Vomiting Crude: British Petroleum, You and I

As a sense of doom casts an oily shadow over a large section of the American coastline from Lousiana to Florida and beyond, the bottom line is all the fault does not start and finish with the failed equipment of British Petroleum.  The uncontrolled gusher spews close to 200,000 gallons of crude oil into the sea every day. Disaster looms.  Forgetting for a moment the 11 rig workers that were killed in the initial explosion,  we now have an environmental and economic disaster of epic proportions looming with enormous threats to the fishing and shrimp industry, marine mammals, fragile ecosytems, beaches, marshes and summer tourism.
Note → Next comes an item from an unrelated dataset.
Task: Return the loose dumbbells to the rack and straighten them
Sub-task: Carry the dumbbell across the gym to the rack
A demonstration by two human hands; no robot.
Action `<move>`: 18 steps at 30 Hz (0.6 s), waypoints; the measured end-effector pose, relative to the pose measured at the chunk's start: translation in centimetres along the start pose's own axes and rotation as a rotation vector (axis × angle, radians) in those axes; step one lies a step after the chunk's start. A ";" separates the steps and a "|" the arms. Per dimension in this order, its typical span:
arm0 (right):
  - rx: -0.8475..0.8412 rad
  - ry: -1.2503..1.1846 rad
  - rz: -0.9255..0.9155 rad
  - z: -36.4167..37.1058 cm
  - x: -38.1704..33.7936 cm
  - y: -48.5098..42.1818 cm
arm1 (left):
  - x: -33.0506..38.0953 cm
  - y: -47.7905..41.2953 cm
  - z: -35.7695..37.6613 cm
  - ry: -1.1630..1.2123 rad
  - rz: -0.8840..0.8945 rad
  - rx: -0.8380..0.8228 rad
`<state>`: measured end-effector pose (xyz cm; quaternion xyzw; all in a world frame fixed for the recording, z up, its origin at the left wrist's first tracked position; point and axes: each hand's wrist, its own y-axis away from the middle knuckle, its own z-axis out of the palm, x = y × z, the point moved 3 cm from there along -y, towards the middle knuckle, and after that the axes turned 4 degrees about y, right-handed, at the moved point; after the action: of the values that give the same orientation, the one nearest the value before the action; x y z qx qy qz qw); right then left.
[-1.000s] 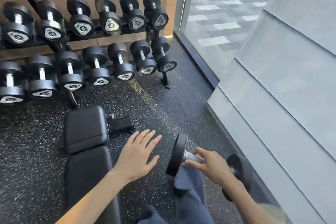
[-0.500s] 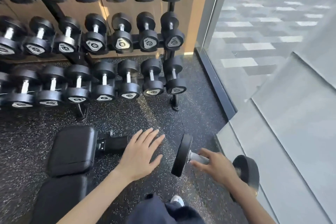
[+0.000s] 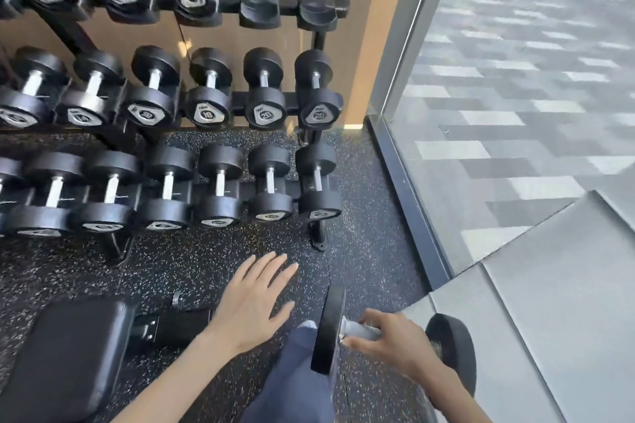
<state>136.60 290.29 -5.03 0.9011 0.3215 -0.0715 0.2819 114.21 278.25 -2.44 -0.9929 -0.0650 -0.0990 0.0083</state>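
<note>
Low at the bottom of the view, the loose dumbbell [image 3: 395,333] hangs crosswise in the right hand [image 3: 398,342], whose fingers are wrapped around the steel grip between the two black heads; it appears lifted clear of the speckled floor [image 3: 360,223], in front of a blue-clad knee [image 3: 299,371]. The left hand [image 3: 252,302] is empty, fingers spread flat, hovering over the floor just beside the end of a padded bench [image 3: 68,350].

Ahead stands the rack [image 3: 318,41], its lower two tiers full as far as can be seen. On the top tier two saddles [image 3: 285,2] at the right end sit bare, and one of these is probably the target.

To do the carry well, I would keep the grip centred so neither head dips, and bring the free hand under one head before raising it that high. The handle should be turned to run front to back like its neighbours', then lowered so both heads seat in their cradles, plate facing outward. The glass wall [image 3: 515,96] is close on the right, so any swing should stay away from it.
</note>
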 end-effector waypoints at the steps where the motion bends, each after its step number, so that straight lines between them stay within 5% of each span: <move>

The situation has eclipsed the 1989 Exxon Valdez spill.  We are entering the worst case scenerio phase--- and a time of veiled hypocrisy. Yes, it was a failed BP well that punched the coast in the gut and continues to vomit crude. But it is you and I and our hungry cars and fishing industry boats and our insatiable appetite for what was once called Black Gold that fuels the need for BP and other companies to drill and drill.  This is not the time to Drill Baby Drill. It is time to get our act together and curb our oil desires. The same thing the nation said back in 1989. Easier said than done.